OLD AGE: Single, Childless and ‘Downright Terrified’.

And a predictable NYT comment: “We have to take health care out of the hands of insurance companies, BigPharma and overpaid doctors. We need to set a goal of building a social welfare system similar to the more civilized countries in Europe, like France and Germany.”

More civilized? Well, possibly. But as The New York Times reported in 2003, In France, Nothing Gets in the Way of Vacation.

Apparently, nothing gets in the way of the holiday, not even grandma and grandpa. This summer’s withering heat wave claimed a staggering number of victims — the government talks of perhaps 5,000 deaths, the country’s largest undertaker twice that number — most of whom were elderly.
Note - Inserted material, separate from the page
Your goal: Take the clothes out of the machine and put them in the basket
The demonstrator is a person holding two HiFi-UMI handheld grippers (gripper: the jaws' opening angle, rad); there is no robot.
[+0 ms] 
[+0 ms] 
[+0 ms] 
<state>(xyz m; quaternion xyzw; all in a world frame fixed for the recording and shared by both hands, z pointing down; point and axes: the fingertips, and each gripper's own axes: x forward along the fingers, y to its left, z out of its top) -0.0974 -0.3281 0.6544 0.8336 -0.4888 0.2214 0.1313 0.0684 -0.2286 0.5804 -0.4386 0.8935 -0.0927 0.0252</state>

The police, undertakers and social service agencies found them in apartments, homes and hotels. The rooms were often as hot as ovens.

Prime Minister Jean-Pierre Raffarin, noted last week that roughly half the victims died in their homes, not in hospitals or nursing homes, implying that French families, in a rush to get to the beach, had simply left their loved ones to perish in the inferno. (And indeed, some families postponed funerals until after the Aug. 15 holiday weekend.)

The summer heat wave has exposed not only France’s slavish devotion to August vacation, but also the breakdown of family ties. French society, experts say, now increasingly turns its back on the elderly.

And, unsurprisingly, government employees don’t take the place of a caring family. Or, apparently, even an uncaring one.